So how do you convey the gist of hundreds of analyses in a brief editorial? We did it through the use of limiting language, i.e., words such as “generally,” “usually,” “with some exceptions,” etc. Although readers of the editorial were provided a link to a free download of the full 67-page article with its hundreds of analyses, some (many) did not read it. Instead they took issue with a statement in our editorial by saying we ignored some counter-evidence or they disagreed with our interpretation of the findings. So far I have read many such claims but have not found even one of them to be a valid criticism.
For example, if we compared the salaries of male and female professors at each rank (assistant, associate, and full professor) in each of eight super fields of science, this means we performed 24 statistical tests on this issue. Suppose we found that there were no sex differences in 20 out of 24 of these contrasts. In the actual online article the reader would see which of the 24 tests were significant but the reader of the 850-word editorial would read something along the lines of “women and men are largely remunerated the same.”
Several bloggers/posters claimed we were devious or misleading because we hid from readers instances of discriminatory treatment of women in science. We don’t believe this is a fair criticism. We explicitly asserted that, in the past, sex discrimination was an important barrier to women’s advancement in academic science careers. However, we were surprised to realize how much things have changed in the past 2 decades and we alert readers of the article that if their impressions are based on findings prior to 2000 they are likely obsolete.
Further, they also stated that we were denying that truly horrible things have happened to women in academic science but we concluded that these were the experiences of the few rather than the many. Notably, women in academic science express comparable levels of job satisfaction that men express, with a couple exceptions—that are indeed exceptions.
The actual article is massive and takes time and effort to wade through it. But that’s no excuse for bloggers to take shots at our conclusions without examining the evidence we drew on. (Also see answer to the following question.)
Did you receive the response you expected to receive from your New York Times op-ed?
We fully expected that some readers would be angered by our editorial and by the article on which it is based. We had a number of conversations among ourselves to this effect, and we saw it as a price we were willing to pay. Nothing we have read has changed this belief.
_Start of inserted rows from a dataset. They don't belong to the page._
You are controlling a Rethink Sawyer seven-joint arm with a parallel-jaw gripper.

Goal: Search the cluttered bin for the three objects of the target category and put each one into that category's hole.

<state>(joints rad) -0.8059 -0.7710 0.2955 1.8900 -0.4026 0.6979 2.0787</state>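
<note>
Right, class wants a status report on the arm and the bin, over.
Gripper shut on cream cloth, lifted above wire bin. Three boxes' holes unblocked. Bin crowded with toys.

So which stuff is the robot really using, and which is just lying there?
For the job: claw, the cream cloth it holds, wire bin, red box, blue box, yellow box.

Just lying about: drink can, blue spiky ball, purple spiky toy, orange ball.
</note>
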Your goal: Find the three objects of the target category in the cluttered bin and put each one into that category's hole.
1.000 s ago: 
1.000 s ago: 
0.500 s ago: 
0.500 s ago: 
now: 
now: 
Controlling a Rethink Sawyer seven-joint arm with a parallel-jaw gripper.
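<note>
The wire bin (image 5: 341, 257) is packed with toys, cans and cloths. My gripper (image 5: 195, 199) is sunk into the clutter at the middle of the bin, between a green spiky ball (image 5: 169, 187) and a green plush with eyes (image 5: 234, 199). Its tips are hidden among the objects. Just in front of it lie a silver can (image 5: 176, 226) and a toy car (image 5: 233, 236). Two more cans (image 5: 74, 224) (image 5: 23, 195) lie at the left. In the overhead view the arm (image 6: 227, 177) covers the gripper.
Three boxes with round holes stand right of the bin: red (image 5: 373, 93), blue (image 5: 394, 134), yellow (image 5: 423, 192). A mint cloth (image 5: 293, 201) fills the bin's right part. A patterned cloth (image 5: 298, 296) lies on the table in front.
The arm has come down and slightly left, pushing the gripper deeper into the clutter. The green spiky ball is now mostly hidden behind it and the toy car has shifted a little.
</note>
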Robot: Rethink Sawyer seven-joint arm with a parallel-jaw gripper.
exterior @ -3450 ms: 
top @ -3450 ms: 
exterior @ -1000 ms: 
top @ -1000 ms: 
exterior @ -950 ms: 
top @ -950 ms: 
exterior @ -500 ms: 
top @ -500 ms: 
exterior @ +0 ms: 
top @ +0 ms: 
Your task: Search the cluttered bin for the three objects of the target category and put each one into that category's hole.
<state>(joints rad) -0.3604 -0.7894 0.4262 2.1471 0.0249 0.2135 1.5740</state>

One thing that has not been noted in any of the negative comments posted so far is this: our team was made up of four scholars who represent different views on this topic. Two of us (Wendy Williams and I) represent the position that the academy is largely gender-neutral, with women and men playing on a level field in grants, publications, salary, promotion, tenure, satisfaction, etc. The other 2 of us (Donna Ginther and Shulamit Kahn) are well-known for their incredibly important analyses showing that gender differences in salary and promotion cannot be explained by the usual suspects (type of institution, type of field, productivity). So we constituted a dream team of sorts, with opposing views. The challenge was to see how much we could agree on.
By the end of the 2 years it took to finish our report, we surprised ourselves in agreeing on so many things. Undoubtedly there are things we do not agree on, but when that happened they did not make it into the report, and I believe these to be few. Everything in our report was agreed to by all four of us. Why is this important? Precisely because it undermines the claims of bloggers who argue we were biased and predisposed to see things the way we did. That is most certainly untrue!